Despite its reputation, William Friedkin’s The Exorcist (1973) is surprisingly absent from many lists of scary movies. There’s a simple explanation for this: fear is subjective. While I don’t find The Exorcist frightening, I do find it a fascinating exploration of personality and faith, with a possessed little girl at its core. It’s a great film, but not for scares.


Nosferatu: Eine Symphonie des Grauens / Nosferatu: A Symphony of Horror (1922)

Based on the novel Dracula (1897) by Bram Stoker

Bela Lugosi, Tom Cruise, Robert Pattinson… we’ve become so accustomed to suave and handsome cinematic vampires that it’s easy to forget how truly horrific they are. But before any of these, F.W Murnau’s Nosferatu left us in no doubt.
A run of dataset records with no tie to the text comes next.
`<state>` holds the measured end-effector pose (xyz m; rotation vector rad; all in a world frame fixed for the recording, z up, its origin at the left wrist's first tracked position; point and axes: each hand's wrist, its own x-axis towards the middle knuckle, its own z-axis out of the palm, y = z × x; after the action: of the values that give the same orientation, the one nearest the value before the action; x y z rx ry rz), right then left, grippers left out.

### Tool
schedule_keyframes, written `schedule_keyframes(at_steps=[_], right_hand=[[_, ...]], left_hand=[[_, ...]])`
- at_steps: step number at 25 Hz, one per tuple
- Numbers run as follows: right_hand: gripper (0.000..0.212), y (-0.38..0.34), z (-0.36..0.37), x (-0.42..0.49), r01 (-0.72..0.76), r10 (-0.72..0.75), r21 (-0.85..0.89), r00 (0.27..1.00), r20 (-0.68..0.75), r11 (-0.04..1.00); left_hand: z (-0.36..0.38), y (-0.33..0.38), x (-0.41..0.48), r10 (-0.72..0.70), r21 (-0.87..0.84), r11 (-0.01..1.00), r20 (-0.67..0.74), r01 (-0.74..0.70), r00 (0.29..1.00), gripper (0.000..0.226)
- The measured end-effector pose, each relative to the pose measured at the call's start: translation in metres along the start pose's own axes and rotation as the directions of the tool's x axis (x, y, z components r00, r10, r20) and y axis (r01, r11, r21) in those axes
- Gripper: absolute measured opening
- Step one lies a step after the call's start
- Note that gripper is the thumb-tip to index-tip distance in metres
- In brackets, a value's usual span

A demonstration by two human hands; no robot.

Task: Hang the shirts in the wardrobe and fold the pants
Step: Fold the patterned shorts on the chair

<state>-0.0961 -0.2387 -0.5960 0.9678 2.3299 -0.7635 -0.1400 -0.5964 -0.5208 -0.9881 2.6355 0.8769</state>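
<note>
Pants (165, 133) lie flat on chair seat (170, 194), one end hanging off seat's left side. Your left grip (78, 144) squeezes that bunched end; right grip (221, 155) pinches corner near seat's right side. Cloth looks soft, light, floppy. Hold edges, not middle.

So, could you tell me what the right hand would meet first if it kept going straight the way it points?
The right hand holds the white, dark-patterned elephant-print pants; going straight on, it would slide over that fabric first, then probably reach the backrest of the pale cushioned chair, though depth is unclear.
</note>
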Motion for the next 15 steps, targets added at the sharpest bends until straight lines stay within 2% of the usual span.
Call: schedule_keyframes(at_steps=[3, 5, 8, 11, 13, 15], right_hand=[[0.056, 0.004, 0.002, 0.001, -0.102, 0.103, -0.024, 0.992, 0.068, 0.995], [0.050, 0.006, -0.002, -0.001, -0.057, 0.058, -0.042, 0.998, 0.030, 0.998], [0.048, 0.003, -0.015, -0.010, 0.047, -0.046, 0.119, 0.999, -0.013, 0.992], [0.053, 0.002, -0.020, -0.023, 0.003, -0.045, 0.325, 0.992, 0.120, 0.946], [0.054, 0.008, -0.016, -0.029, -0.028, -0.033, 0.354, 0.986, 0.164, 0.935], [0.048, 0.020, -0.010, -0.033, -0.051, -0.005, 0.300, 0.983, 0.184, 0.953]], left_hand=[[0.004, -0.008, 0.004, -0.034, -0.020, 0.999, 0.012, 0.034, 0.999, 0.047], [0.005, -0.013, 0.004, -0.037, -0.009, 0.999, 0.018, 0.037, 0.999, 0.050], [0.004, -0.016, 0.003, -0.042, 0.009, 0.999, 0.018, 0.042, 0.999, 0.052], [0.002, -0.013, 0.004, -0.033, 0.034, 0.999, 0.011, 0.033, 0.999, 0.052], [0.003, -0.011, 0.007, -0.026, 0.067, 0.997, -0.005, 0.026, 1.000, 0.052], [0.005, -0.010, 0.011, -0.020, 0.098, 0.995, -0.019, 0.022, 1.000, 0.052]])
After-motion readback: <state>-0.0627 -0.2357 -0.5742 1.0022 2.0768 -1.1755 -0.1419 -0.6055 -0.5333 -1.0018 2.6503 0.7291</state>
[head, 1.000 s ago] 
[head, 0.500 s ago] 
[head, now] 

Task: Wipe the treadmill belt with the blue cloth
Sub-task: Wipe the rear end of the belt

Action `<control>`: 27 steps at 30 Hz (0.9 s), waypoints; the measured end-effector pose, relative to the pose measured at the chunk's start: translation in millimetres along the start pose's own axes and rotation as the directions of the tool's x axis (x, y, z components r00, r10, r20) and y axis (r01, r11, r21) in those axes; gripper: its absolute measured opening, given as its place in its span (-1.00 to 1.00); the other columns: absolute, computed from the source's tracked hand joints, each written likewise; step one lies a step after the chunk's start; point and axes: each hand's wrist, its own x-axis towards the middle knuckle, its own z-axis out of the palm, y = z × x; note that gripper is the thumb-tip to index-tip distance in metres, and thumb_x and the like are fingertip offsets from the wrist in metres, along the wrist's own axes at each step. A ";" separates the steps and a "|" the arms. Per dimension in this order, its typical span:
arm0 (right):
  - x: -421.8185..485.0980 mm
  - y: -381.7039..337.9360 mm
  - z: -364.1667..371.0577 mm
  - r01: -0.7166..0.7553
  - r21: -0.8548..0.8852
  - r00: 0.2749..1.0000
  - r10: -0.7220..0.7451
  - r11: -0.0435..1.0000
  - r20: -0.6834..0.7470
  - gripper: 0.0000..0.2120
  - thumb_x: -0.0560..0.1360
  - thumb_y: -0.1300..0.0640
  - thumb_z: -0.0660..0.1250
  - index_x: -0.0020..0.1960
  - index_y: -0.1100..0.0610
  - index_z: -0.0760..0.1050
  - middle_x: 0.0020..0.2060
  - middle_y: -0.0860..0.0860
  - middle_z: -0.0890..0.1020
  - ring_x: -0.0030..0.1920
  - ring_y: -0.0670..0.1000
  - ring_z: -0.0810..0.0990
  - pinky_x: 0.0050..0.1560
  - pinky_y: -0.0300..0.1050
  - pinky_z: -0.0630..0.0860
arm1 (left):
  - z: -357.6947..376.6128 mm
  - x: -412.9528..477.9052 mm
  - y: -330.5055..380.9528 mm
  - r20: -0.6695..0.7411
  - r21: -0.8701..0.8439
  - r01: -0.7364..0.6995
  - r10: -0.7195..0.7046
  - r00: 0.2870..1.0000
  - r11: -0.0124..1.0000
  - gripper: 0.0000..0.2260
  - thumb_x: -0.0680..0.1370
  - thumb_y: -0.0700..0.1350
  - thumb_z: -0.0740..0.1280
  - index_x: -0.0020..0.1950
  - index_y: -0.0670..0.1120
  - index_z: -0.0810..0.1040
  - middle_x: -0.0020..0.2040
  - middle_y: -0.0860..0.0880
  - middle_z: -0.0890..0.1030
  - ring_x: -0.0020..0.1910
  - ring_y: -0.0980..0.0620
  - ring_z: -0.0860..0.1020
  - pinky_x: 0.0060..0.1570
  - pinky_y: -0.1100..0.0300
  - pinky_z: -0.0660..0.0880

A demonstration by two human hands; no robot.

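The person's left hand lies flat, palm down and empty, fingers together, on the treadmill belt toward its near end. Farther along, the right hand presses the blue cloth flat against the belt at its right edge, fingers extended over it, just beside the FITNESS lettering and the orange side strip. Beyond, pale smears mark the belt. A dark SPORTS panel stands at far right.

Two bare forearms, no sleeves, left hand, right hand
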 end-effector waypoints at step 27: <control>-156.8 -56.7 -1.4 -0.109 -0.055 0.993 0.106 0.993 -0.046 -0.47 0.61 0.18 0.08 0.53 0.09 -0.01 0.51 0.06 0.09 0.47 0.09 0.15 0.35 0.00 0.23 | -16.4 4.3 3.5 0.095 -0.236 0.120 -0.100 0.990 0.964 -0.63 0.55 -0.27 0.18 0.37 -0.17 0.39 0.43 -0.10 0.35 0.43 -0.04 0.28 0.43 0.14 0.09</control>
Max Schreck’s vampire is a hideous, twisted, beclawed creature who barely manages to act human. His name is Count Orlok, because Nosferatu is an unofficial adaptation of Bram Stoker’s Dracula (despite Stoker’s novel being mentioned in the credits). The plot doesn’t adhere strictly to Stoker’s either, but the storyline is recognizable enough.

Perhaps the most effective section of the movie is Orlok’s journey westward on a ship, hiding below decks and feeding on the crew one by one. In one of the most famous shots in silent horror, Orlok stands by a hatch, filmed from below, looking like a merciless predatory bird rather than a man.

An intertitle proclaims, “The death ship had a new captain.” Much of the surrounding story of Nosferatu is too far removed from today’s film styles to really scare viewers—we can’t help but see it as a period piece. But moments like this still strike home.

Werner Herzog’s 1979 remake with Klaus Kinski as the vampire (now called Dracula) is a fine successor, but it’s too beautiful and painterly to have the same scare power.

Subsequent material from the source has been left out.